I don’t think there are any magic bullets.
Having said that, it seems hard for me to believe that stem cells will not have some future role to play in medicine.
What we can do now (I’ve done some of this myself) is grow them, manipulate them genetically, differentiate them into various types (neurons, cardiac myocytes, hepatocytes, and all kinds of other things), and implant them.
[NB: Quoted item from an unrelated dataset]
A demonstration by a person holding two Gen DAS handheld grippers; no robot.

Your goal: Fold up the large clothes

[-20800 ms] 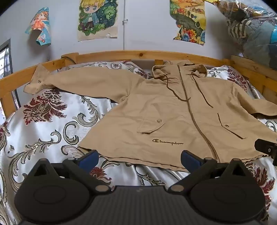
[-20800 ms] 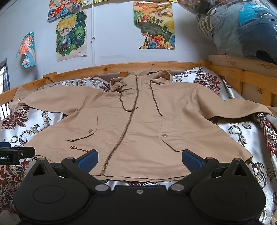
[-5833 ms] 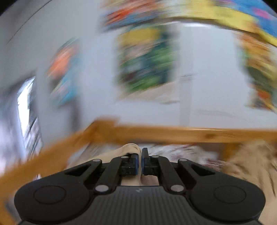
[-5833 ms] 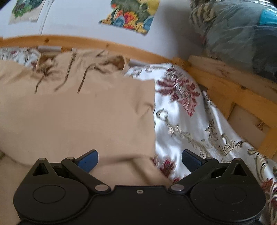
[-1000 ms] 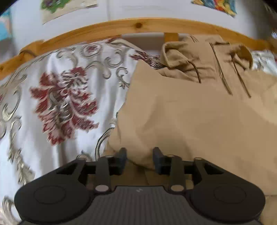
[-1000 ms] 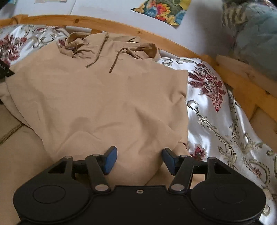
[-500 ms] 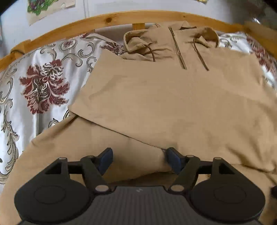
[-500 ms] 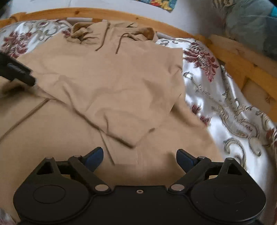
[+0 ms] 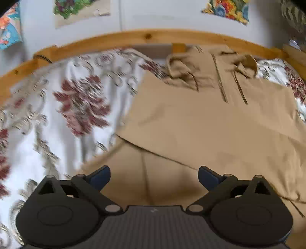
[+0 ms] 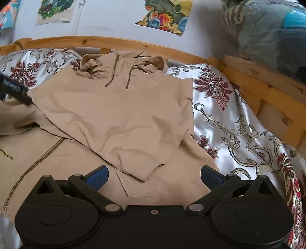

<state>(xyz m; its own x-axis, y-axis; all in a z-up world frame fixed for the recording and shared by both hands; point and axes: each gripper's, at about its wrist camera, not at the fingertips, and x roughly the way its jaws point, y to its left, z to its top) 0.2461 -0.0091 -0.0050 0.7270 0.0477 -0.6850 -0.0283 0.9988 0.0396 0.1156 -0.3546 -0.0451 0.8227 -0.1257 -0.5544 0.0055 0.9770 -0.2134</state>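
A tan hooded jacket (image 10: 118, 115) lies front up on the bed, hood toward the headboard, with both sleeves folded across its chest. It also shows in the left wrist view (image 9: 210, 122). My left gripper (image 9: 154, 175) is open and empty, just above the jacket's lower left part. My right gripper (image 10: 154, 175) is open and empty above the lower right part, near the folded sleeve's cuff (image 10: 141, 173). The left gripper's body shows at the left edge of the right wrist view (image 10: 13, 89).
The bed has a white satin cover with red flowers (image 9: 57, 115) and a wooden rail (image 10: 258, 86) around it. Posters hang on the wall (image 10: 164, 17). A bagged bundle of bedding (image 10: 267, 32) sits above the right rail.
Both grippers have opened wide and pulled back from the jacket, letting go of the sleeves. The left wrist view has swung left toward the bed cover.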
Getting stem cells, or the progeny of stem cells, to go right where we want, stay alive, and do just what we want has proven to be an enormously difficult task. The initial hopes that one could simply introduce totipotent or pleuripotent cells into sites of injury and regenerate healthy tissue without much manipulation have been dashed almost completely. We know now that approach can yield all kinds of unwanted results, like a taratoma (in the case of ES cells); and often the grafted cells simply die because they fail to integrate properly, and hence self-destruct. Some of the most troubling disappointments recently have been in the area of cardiovascular research; most notably relating to the research of Piero Anversa’s group, which claimed to see functional regeneration of myocardium following infarct using autologous hematopoietic stem-cell grafts in animal models. Several other well-respected groups have not been able to replicate such results (two articles and a rather stinging editorial were just published on the subject in the journal Nature), and have questioned the finding that stem cells derived from bone marrow can differentiate into cardiac muscle. Rather, it appears some of the grafted stem cells may fuse with remaining muscle cells in the myocardium. This may still provide some functional improvement, but the phenomena falls far short of the promise of rebuilding lost tissue good as new by replacing lost cells with new ones of the desired type. We’re just not there yet.
But again, with more time and research, I think a combined approach of stem cells, plus some genetic manipulation of those cells to make it somehow easier for them to incorporate post-grafting, will be the way of the future. We’ll also develop better techniques to differentiate stem cells in vitro, and to provide them with various kinds of scaffolding, to perhaps engineer replacement organs, or parts of organs, which can then be grafted to treat conditions like diabetes or liver disease.
As is true of all tissue grafts, if the cells are not derived somehow from the patient, they will almost certainly lead to graft-versus-host disease and graft failure. So, for instance, ES cells hold the promise of being more versitile than, say, mesenchymal stem cells, but rejection is still an issue. Some exciting new research in cloning has shown us that it may be possible to derive ES cells from adult somatic cells by injecting nuclei from those cells into denucleated oocytes, in much the same manner as was used to generate Dolly the sheep. If this proves to be a viable source of stem cells in humans, that could revolutionize the field.
So, there’s lots to look forward too, but many hurdles to get over in the mean time. There will probably be other issues that we haven’t even thought of yet, and we always have to be ready for disappointment. I think, based on what I’ve seen and read, though, that some modest strides in stem cell therapies will probably lead to new clinically-approved treatments in a decade or so, twenty years at the latest. I’m not sure we’re going to be growing new hearts or brains any time in the forseeable future; and we can’t forget our friends in the cybernetics field who are taking a different, perhaps more practical approach to building spare parts.
It’s an interesting future in store, there’s no question. But, like I said, don’t expect many, if any, magic bullets. Such discoveries are few and far between, and never seem as wonderful in retrospect (thinking specifically of antibiotics and drug-resistance) as they do at first blush.